Diciembre no es simplemente un mes; es un estado de amnistía, una interrupción del cinismo periódico. En esta temporada, el medio parece impregnado de una alquimia invisible que transmuta nuestras asperezas. Como si un velo se descorriera, sentimos la necesidad espontánea del arrechucho, la sonrisa se nos dibuja sin esfuerzo y la risa recobra su pureza perdida.
Es el tiempo del perdón, ese instante venerable donde el alma decide soltar el traba del rencor para caminar más ligera. Es una época para cultivar la concordia, para encender la mancha de la fe y permitir que la nostalgia nos habite —con su dulce tristeza— recordando a los que ya cruzaron el comienzo del silencio o a los que, por los azares del destino, cenan bajo otros cielos, allí del calor del hogar.
Sin retención, hay una melancolía lógico en este tránsito: la Navidad es un oasis de casi nada treintiun soles. Y casi siempre, al desarmar los adornos, permitimos que se marchen con ellos esos sentimientos dorados que deberían ser, en sinceridad, el fisco innegociable de nuestra existencia.

Ahora, nos hallamos delante el comienzo de un nuevo año, ese sábana en blanco que nos invita a la esperanza. Siempre, al filo de la medianoche, nos rodeamos de promesas como si fueran guirnaldas: juramos dominar el cuerpo con dietas rigurosas, reiterar la asma del trabajo, ser arquitectos de mejores vínculos, confiarse los vicios que nos erosionan y, sobre todo, no sucumbir de nuevo a los excesos de la mesa que nos asaltaron en Nochebuena. Prometemos orden, leída, el rescate del tiempo perdido frente a las pantallas y una entrega absoluta al altar de la grupo.
Pero seamos honestos: la repetición cíclica de estos propósitos es el relación de nuestro propio incumplimiento. Pareciera que la opulencia emocional de diciembre nos embriaga con deseos que la severidad plomizo de enero termina por disolver.
No permitamos que el rigor de las deudas o la fragilidad de la vitalidad marchiten el floresta que plantamos en Navidad. La paz interior no debe subordinarse de la afluencia del faltriquera, sino de la firmeza del carácter. El entusiasmo es, al final del camino, la única premio que no puede ser arrebatada por el paso de las estaciones.

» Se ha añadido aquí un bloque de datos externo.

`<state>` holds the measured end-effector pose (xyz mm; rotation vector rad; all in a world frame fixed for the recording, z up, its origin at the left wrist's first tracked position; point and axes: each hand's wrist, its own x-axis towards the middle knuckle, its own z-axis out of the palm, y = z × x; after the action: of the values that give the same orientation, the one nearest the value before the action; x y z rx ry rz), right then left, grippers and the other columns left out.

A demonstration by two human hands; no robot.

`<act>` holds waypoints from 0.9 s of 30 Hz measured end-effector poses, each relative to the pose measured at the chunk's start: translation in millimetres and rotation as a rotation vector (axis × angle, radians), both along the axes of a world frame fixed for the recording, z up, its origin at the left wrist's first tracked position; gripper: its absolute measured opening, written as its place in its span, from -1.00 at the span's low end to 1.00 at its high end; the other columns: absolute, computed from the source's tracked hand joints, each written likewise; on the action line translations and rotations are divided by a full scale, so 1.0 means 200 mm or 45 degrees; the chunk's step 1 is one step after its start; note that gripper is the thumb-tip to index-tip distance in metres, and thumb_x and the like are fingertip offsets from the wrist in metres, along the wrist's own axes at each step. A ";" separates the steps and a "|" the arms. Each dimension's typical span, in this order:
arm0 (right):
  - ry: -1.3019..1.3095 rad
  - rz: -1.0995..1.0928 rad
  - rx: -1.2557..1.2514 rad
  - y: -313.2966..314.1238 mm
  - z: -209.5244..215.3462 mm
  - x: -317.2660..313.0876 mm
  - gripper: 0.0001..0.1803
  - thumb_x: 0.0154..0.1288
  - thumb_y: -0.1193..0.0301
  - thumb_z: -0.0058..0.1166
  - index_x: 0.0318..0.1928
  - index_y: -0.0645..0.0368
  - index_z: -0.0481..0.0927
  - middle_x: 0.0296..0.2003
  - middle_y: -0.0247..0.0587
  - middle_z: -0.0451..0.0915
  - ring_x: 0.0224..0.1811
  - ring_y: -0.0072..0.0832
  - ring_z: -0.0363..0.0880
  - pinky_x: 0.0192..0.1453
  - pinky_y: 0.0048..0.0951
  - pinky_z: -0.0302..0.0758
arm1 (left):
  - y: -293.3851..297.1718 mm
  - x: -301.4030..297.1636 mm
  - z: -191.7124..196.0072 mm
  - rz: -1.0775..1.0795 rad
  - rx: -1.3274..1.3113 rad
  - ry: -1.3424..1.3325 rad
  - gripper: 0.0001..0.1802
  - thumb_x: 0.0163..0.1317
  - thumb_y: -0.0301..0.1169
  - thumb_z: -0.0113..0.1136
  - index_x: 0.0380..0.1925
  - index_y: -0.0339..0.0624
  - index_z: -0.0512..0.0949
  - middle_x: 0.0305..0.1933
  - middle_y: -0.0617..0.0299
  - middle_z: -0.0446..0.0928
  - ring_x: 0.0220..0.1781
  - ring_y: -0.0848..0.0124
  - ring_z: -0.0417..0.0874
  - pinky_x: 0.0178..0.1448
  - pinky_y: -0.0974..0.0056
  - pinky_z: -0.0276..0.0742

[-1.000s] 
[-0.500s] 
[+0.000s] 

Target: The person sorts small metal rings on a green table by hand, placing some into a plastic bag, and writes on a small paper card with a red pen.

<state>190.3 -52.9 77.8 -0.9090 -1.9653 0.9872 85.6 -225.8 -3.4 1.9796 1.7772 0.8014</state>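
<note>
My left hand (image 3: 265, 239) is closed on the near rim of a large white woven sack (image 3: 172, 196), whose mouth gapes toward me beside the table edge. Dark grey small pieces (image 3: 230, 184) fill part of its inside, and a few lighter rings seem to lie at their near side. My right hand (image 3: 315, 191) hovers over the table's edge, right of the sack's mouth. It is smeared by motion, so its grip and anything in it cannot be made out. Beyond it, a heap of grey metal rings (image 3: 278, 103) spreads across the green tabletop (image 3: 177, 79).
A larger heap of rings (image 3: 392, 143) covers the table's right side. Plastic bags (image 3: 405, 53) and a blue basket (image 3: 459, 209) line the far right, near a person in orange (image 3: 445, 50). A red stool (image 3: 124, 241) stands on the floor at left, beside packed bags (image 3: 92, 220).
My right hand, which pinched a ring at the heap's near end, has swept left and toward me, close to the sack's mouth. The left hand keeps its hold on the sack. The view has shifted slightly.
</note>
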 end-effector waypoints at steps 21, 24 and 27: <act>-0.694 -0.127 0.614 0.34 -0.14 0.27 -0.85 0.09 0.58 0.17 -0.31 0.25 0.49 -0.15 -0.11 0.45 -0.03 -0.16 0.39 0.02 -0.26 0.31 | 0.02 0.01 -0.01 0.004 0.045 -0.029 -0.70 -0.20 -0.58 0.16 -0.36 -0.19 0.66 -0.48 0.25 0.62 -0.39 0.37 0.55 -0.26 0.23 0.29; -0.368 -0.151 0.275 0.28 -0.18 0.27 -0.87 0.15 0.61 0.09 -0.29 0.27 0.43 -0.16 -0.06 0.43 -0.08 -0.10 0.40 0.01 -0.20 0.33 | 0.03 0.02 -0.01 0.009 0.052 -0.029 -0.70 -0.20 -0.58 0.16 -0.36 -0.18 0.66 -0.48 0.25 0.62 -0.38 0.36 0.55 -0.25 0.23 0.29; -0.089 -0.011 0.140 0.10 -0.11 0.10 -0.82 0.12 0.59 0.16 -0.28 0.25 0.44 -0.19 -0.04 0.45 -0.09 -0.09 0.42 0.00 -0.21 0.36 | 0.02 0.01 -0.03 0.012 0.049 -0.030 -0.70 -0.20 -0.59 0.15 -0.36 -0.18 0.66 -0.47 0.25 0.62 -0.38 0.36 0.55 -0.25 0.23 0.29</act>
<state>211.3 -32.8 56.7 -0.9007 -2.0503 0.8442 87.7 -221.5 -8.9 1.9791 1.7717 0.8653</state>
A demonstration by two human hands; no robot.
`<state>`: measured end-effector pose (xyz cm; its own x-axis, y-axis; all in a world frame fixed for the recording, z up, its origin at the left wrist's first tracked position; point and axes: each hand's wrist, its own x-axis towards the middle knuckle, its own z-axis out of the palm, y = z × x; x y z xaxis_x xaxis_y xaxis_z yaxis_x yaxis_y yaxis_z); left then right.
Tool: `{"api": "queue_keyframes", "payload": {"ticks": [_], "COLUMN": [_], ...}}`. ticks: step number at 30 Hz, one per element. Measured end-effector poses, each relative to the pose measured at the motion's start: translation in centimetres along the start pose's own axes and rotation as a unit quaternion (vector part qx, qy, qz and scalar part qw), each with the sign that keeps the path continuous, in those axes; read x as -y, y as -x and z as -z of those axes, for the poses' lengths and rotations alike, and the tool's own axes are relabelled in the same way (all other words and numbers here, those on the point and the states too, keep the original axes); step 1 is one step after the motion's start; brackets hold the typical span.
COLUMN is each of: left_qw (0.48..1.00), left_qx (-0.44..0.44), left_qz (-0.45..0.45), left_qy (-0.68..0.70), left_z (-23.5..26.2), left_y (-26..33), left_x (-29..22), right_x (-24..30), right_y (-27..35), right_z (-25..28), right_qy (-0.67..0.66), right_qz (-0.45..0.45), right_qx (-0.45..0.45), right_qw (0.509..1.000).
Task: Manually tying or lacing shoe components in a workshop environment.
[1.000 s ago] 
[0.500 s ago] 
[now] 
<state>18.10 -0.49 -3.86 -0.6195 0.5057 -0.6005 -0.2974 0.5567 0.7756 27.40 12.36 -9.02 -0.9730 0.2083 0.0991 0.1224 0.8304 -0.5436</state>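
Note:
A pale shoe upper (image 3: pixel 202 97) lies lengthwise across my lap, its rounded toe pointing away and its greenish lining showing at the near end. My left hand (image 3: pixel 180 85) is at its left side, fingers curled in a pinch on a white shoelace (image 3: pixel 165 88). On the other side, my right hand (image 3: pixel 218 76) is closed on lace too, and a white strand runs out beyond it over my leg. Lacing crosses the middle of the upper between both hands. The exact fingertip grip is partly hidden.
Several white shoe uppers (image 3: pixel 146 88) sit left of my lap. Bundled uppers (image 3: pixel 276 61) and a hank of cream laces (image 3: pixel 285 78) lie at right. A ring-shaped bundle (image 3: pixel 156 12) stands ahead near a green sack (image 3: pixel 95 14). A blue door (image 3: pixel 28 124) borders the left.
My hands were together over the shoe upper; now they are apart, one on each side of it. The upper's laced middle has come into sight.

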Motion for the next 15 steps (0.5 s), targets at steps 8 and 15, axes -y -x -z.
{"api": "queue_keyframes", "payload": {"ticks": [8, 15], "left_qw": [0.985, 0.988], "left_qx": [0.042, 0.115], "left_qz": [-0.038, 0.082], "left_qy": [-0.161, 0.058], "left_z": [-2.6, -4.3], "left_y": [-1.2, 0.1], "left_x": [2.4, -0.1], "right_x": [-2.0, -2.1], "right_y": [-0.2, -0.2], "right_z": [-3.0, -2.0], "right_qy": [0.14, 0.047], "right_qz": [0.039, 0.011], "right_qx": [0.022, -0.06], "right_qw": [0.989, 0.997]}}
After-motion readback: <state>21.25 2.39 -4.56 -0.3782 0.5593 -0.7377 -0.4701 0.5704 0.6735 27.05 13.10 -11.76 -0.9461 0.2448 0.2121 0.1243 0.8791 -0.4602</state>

Mi deseo para ti, en este año que está por manar, es una plegaria elevada al Arquitecto de la Vida: que Jehová te otorgue la fortaleza inquebrantable para sostener tus decisiones en la tempestad, que ilumine tus pasos para que no pierdas el sendero y que habite en tu interior como una luz que nunca se extingue. Que tu vida, y la de los tuyos, sea un demarcación bendecido donde la plenitud no sea un evento pasajero, sino una morada eterna.